Activity: From the data underneath, reproduce exactly the stretch that begins at the line with "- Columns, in" and ends after the line with "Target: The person".

Data extract Start Marker

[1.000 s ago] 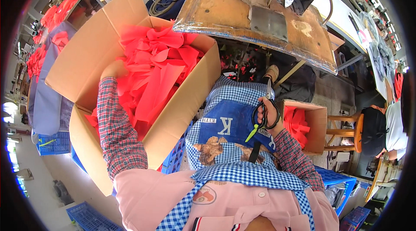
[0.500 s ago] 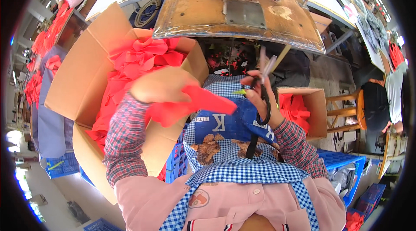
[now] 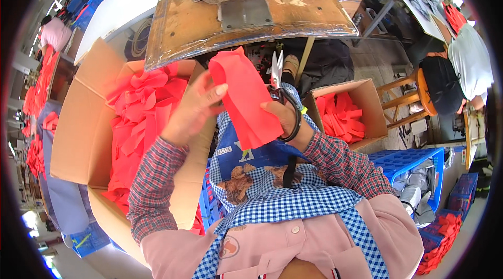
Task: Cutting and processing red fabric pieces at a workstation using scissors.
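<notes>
Up in front of my apron hangs a folded red cloth piece. At its left edge is my left hand, closed on it with the thumb in front and the fingers partly hidden behind the cloth. My right hand pinches the lower right side of the cloth under its thumb. That same hand also grips black-handled scissors, their metal blades pointing up and slightly apart, clear of the cloth.
On my left stands a large open carton heaped with red cloth pieces. A smaller carton with more red pieces sits at right, near a wooden stool. Ahead is a worn wooden tabletop. A blue crate stands lower right.
The red cloth has come from over the large carton to between both hands. My right hand has taken hold of its edge, scissors still in the grip. The view has shifted right.
</notes>
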A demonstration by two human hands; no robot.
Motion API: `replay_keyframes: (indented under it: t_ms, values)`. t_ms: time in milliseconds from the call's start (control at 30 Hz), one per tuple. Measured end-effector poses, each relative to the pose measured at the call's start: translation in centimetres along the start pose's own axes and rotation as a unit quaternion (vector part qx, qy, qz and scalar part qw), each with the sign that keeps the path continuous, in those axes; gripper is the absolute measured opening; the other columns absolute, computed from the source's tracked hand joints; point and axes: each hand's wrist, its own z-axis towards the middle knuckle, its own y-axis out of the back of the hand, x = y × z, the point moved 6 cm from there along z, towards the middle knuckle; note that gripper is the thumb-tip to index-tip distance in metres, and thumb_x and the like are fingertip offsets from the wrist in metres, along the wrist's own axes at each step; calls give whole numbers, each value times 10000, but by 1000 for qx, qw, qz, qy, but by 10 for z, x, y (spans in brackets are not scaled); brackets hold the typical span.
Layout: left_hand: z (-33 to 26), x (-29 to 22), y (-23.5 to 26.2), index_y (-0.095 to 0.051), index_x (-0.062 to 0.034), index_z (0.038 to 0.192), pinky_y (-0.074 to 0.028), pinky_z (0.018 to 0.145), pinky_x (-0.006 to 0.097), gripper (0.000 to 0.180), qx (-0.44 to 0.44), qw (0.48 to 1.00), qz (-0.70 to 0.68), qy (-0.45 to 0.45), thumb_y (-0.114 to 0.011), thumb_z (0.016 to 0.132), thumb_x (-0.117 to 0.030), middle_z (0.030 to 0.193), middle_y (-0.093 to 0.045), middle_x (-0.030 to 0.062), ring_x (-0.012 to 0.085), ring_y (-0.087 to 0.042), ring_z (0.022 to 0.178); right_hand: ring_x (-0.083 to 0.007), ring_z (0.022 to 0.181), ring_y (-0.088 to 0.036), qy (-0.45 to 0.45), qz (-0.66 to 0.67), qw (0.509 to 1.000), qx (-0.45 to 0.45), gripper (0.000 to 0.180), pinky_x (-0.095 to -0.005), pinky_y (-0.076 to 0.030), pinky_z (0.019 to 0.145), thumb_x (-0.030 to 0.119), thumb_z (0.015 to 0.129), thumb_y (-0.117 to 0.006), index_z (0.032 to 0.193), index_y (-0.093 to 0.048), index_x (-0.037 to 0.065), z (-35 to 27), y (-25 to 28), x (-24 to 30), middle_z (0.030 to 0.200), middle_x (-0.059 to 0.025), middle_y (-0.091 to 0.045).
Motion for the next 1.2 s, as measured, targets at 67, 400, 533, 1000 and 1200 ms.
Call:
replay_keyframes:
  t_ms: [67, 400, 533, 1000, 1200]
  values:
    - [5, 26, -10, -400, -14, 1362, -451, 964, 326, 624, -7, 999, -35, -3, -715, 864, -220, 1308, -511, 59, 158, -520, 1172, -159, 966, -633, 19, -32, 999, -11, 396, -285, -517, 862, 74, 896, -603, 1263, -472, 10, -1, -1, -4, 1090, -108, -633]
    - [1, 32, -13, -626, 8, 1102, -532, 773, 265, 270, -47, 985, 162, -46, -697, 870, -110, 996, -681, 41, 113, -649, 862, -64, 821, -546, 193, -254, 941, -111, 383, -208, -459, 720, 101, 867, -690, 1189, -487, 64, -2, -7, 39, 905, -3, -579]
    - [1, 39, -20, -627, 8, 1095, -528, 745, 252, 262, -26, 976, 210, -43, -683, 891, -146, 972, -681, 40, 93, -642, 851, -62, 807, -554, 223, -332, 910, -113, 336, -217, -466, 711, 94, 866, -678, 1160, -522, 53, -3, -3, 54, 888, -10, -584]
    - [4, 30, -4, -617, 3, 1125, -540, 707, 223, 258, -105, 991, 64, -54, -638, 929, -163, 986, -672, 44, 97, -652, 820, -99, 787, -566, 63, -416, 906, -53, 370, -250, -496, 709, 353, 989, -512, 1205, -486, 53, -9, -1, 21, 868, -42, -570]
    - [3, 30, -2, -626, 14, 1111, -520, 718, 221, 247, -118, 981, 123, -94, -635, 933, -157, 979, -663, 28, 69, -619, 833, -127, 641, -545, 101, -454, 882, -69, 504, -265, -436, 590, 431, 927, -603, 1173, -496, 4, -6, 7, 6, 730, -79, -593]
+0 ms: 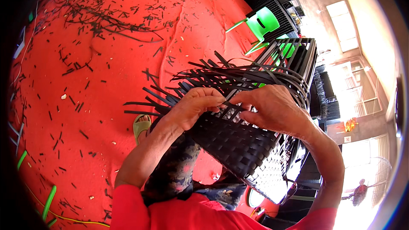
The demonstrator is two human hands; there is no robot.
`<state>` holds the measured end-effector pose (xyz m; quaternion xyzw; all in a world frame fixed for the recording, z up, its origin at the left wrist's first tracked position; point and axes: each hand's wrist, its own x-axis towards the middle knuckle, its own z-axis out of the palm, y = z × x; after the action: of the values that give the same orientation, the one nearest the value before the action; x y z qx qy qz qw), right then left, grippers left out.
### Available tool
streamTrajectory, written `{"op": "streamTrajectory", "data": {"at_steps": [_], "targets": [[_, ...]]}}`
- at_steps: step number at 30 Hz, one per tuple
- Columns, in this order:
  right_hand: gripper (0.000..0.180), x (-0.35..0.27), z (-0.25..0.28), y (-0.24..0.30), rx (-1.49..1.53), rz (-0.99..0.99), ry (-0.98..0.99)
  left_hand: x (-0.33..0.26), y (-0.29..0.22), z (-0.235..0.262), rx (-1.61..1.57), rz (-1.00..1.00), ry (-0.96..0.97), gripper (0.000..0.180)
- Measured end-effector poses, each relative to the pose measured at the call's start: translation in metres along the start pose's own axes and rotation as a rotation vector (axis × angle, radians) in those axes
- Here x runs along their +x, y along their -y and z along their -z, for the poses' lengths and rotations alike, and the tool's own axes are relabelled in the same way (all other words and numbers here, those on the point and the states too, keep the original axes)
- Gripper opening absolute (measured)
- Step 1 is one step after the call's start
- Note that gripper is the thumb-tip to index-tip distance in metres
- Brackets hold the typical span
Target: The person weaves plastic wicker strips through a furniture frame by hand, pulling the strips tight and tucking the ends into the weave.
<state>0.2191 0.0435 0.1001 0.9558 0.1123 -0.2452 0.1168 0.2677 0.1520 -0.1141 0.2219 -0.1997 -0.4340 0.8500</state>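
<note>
Black glossy basketwork of flat woven strips point(238, 145) is tilted beneath both hands. Loose black strip ends point(208, 73) are fanned beyond it. By the right hand point(275, 108), thumb and forefinger are held slightly parted; whether anything is gripped cannot be told. By the left hand point(197, 105), a narrow dark strip point(233, 105) is pinched. Weaving seems in hand; careful threading and tightening would be called for next.

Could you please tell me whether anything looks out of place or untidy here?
Yes: short black offcuts lie scattered across the red floor, and a tangle of long strips lies at upper left, looking like uncleared litter. The woven piece shows no obvious damage.
</note>
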Motion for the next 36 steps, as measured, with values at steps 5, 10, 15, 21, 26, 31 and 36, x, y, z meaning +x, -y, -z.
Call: {"op": "streamTrajectory", "data": {"at_steps": [5,10,15,21,26,31,36], "targets": [[0.020,-0.003,0.001,-0.006,0.122,0.059,-0.138,0.002,-0.007,-0.017,0.427,0.036,0.053,0.025],[0.017,-0.006,0.004,-0.013,0.154,0.049,-0.075,0.007,0.004,-0.016,0.499,-0.064,0.106,0.023],[0.015,0.001,0.009,-0.017,0.198,0.085,-0.018,0.011,0.005,-0.009,0.214,0.118,0.159,0.020],[0.011,0.004,0.005,-0.016,0.057,0.086,-0.020,0.009,0.002,-0.016,0.226,0.078,0.128,0.018],[0.010,0.003,-0.002,-0.020,0.095,0.096,-0.069,0.009,0.006,-0.012,0.298,0.031,0.141,0.016],[0.011,0.003,0.001,-0.018,-0.003,0.052,0.005,0.008,0.013,-0.012,0.576,-0.114,0.111,0.030],[0.012,0.001,0.001,-0.015,-0.040,0.052,0.018,0.012,0.004,-0.010,0.729,-0.052,0.178,0.033]]}}
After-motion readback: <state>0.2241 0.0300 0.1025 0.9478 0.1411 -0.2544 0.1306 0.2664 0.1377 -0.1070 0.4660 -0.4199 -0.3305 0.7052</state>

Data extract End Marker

Answer to this task:
- Columns, in this order:
  right_hand: gripper (0.000..0.180), x (-0.35..0.27), z (-0.25..0.28), y (-0.24..0.30), rx (-1.49..1.53), rz (-0.99..0.99), ry (-0.98..0.99)
  left_hand: x (-0.33..0.26), y (-0.29..0.22), z (-0.235..0.262), rx (-1.61..1.57), rz (-1.00..1.00), ry (-0.96..0.97), gripper (0.000..0.180)
- Measured end-effector poses, each relative to the pose measured at the call's start: translation in metres along the start pose's own axes and rotation as a rotation vector (axis × angle, radians) in those axes
- Here x runs along their +x, y along their -y and z along their -z, for the poses' lengths and rotations alike, and the tool's own axes are relabelled in the same way (all other words and numbers here, those on the point and the states too, keep the original axes)
- Gripper opening absolute (measured)
- Step 1 is one step after the call's start
- Note that gripper is the thumb-tip to index-tip distance in metres
- Brackets hold the typical span
Target: The person weaves plastic wicker strips through a furniture frame by hand, pulling the strips tight and tucking the ends into the weave.

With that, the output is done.